Try it |
Reproduce exactly the lines from the line containing "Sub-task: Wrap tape" through the last line of the listing, and no others.

Dataset section |
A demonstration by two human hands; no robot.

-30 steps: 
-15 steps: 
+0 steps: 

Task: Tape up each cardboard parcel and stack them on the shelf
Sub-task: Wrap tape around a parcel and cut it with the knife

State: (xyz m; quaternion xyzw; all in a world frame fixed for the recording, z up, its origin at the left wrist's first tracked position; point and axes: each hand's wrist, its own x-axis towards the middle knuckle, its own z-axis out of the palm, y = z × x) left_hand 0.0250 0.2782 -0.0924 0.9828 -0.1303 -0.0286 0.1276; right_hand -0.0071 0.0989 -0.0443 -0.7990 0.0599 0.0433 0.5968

Output for this exercise |
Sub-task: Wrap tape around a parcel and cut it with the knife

State: (xyz m; quaternion xyzw; all in a world frame fixed for the recording, z up, its origin at the left wrist's first tracked position; point and axes: each hand's wrist, its own x-axis towards the middle knuckle, its own z-axis out of the palm, y = z × x) left_hand 0.0250 0.2782 -0.0924 0.9828 -0.1303 -0.0286 0.1276; right_hand -0.0071 0.0989 -0.0443 -0.7990 0.0599 0.0433 0.5968

This output requires nothing further.